**Task to carry out**:
Restate all the lines below word for word, but omit the pictures.

┄┄┄┄┄┄

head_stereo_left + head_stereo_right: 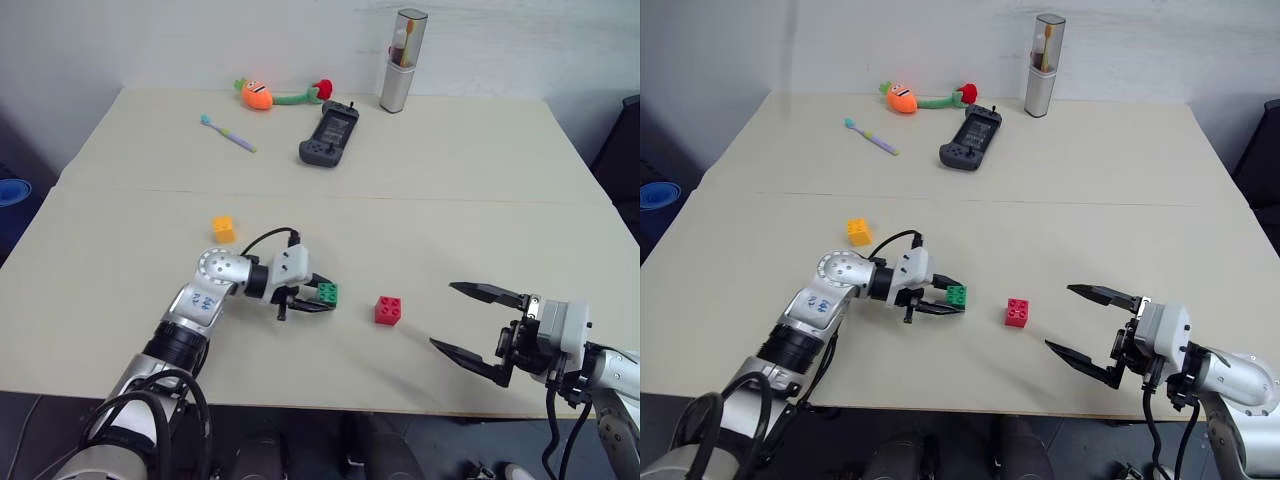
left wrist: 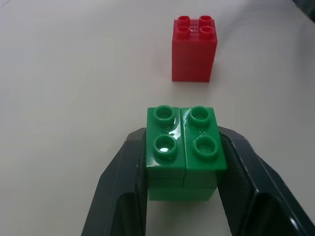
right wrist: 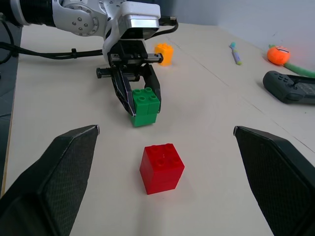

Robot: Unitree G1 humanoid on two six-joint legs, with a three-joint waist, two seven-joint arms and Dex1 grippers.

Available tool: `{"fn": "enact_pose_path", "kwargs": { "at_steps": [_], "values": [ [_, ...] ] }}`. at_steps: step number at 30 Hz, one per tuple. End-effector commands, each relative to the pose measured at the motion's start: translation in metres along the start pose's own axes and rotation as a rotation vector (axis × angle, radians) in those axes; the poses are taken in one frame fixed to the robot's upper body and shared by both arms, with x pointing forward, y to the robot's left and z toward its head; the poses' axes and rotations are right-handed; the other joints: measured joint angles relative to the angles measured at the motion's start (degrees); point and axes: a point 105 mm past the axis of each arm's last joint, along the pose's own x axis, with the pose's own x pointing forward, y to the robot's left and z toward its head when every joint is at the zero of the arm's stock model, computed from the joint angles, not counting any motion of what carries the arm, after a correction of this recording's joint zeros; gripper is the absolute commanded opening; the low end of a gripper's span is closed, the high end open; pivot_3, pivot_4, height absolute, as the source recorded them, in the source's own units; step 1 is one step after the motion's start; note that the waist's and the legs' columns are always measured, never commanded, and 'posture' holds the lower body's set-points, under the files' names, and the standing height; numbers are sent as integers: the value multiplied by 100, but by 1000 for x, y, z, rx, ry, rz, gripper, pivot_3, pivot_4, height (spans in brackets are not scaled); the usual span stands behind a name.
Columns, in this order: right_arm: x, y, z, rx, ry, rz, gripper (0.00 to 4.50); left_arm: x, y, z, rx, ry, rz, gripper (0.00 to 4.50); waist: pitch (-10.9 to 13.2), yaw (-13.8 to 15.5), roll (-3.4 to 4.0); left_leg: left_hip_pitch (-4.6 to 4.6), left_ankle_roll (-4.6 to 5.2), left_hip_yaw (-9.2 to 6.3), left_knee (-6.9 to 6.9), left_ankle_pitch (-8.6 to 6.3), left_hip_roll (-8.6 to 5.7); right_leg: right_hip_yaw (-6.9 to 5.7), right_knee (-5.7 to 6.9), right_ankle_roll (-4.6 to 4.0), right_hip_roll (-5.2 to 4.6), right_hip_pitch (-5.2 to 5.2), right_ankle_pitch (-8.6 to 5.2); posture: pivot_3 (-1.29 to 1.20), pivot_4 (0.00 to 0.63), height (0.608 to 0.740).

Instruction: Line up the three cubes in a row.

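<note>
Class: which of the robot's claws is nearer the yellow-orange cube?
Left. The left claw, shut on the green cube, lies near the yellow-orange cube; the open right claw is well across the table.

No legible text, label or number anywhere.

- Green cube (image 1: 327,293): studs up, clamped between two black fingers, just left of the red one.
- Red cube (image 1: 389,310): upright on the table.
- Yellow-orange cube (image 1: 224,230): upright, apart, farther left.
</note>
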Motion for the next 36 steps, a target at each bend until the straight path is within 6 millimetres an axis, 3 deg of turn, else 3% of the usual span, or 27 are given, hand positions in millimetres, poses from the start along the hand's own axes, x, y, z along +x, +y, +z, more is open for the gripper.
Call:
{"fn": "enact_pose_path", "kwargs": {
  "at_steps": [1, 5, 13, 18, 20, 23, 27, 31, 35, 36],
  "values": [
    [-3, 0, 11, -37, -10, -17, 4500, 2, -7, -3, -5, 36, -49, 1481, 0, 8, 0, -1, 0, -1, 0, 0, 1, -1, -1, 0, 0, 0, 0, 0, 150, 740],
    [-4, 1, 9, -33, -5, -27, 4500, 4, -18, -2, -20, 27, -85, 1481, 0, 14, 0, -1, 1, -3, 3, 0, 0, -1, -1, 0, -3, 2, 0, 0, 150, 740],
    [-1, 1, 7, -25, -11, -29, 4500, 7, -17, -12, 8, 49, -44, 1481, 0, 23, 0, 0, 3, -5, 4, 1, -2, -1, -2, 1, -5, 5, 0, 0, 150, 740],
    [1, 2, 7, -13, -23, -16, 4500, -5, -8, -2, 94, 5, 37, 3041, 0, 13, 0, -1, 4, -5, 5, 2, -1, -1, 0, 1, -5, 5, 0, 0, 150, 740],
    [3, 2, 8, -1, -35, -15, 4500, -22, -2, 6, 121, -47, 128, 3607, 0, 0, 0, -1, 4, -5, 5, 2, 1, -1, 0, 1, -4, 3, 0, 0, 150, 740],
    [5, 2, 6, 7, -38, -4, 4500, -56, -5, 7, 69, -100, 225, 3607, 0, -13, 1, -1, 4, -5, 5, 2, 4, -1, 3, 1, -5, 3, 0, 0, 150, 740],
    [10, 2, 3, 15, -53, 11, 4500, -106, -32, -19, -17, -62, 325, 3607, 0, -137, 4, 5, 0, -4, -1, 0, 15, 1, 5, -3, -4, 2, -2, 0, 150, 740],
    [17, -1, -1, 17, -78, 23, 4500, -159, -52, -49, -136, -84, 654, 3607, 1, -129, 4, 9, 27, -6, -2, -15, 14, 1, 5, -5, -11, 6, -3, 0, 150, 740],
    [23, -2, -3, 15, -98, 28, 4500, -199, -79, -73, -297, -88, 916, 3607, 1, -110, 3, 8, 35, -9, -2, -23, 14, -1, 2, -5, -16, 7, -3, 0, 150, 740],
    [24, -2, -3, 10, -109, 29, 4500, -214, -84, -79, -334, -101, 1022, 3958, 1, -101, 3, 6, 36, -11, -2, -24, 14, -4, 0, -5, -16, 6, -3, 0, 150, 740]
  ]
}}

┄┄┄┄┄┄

**Task solution**:
head_stereo_left + head_stereo_right: 
left wrist: 
right wrist: 

Robot: Unitree G1 humanoid on two six-joint legs, with a three-joint waist, two seven-joint arms and Dex1 grippers.

Available tool: `{"fn": "enact_pose_path", "kwargs": { "at_steps": [_], "values": [ [_, ...] ] }}`. at_steps: step number at 30 Hz, one per tuple. End-effector commands, each relative to the pose measured at the motion's start: translation in metres along the start pose's own axes and rotation as a rotation vector (axis × angle, radians) in those axes; the poses are taken in one frame fixed to the robot's upper body and shared by both arms, with x pointing forward, y to the robot's left and z toward its head; the poses' axes and rotations are right-handed; the other joints: measured joint angles relative to the angles measured at the motion's start (degrees); point and axes: a point 105 mm past the axis of each arm's last joint, along the pose's own x axis, with the pose's own x pointing forward, y to the robot's left and z toward its head when every joint is at the zero of the arm's stock model, computed from the joint angles, not counting any motion of what carries the arm, after a correction of this recording's joint zeros; gripper is the absolute commanded opening; the low end of a gripper's span is closed, the high end open; pivot_3, pivot_4, height absolute, as the source recorded them, in the source's own units; step 1 is one step after the motion's start; note that the waist's and the legs' columns are always measured, never commanded, and 'posture' holds the lower body's set-points, under the files' names, and the standing height; numbers are sent as integers: the value multiplied by 100, but by 1000 for x, y, z, rx, ry, rz, gripper, pivot_3, pivot_4, height (spans in brackets are not scaled); the usual span stands behind a name.
Columns, in this order: right_arm: x, y, z, rx, ry, rz, gripper (0.00 to 4.50); left_arm: x, y, z, rx, ry, rz, gripper (0.00 to 4.50); waist: pitch (-10.9 to 13.2), yaw (-13.8 to 15.5), roll (-3.4 to 4.0); left_leg: left_hip_pitch (-4.6 to 4.6), left_ankle_roll (-4.6 to 5.2), left_hip_yaw (-9.2 to 6.3), left_knee (-6.9 to 6.9), left_ankle_pitch (-8.6 to 6.3), left_hip_roll (-8.6 to 5.7); right_leg: right_hip_yaw (-6.9 to 5.7), right_knee (-5.7 to 6.9), right_ankle_roll (-4.6 to 4.0), right_hip_roll (-5.2 to 4.6), right_hip_pitch (-5.2 to 5.2), right_ankle_pitch (-8.6 to 5.2); posture: pivot_3 (-1.29 to 1.20), pivot_4 (0.00 to 0.63), height (0.608 to 0.740).

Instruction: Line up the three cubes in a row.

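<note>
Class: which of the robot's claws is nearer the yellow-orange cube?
Left. The left claw, shut on the green cube, lies near the yellow-orange cube; the open right claw is well across the table.

No legible text, label or number anywhere.

- Green cube (image 1: 327,293): studs up, clamped between two black fingers, just left of the red one.
- Red cube (image 1: 389,310): upright on the table.
- Yellow-orange cube (image 1: 224,230): upright, apart, farther left.
</note>
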Motion for the next 36 steps, a target at each bend until the straight path is within 6 millimetres an axis, 3 deg of turn, else 3% of the usual span, or 27 are given, hand positions in millimetres, poses from the start along the hand's own axes, x, y, z along +x, +y, +z, more is open for the gripper.
Call:
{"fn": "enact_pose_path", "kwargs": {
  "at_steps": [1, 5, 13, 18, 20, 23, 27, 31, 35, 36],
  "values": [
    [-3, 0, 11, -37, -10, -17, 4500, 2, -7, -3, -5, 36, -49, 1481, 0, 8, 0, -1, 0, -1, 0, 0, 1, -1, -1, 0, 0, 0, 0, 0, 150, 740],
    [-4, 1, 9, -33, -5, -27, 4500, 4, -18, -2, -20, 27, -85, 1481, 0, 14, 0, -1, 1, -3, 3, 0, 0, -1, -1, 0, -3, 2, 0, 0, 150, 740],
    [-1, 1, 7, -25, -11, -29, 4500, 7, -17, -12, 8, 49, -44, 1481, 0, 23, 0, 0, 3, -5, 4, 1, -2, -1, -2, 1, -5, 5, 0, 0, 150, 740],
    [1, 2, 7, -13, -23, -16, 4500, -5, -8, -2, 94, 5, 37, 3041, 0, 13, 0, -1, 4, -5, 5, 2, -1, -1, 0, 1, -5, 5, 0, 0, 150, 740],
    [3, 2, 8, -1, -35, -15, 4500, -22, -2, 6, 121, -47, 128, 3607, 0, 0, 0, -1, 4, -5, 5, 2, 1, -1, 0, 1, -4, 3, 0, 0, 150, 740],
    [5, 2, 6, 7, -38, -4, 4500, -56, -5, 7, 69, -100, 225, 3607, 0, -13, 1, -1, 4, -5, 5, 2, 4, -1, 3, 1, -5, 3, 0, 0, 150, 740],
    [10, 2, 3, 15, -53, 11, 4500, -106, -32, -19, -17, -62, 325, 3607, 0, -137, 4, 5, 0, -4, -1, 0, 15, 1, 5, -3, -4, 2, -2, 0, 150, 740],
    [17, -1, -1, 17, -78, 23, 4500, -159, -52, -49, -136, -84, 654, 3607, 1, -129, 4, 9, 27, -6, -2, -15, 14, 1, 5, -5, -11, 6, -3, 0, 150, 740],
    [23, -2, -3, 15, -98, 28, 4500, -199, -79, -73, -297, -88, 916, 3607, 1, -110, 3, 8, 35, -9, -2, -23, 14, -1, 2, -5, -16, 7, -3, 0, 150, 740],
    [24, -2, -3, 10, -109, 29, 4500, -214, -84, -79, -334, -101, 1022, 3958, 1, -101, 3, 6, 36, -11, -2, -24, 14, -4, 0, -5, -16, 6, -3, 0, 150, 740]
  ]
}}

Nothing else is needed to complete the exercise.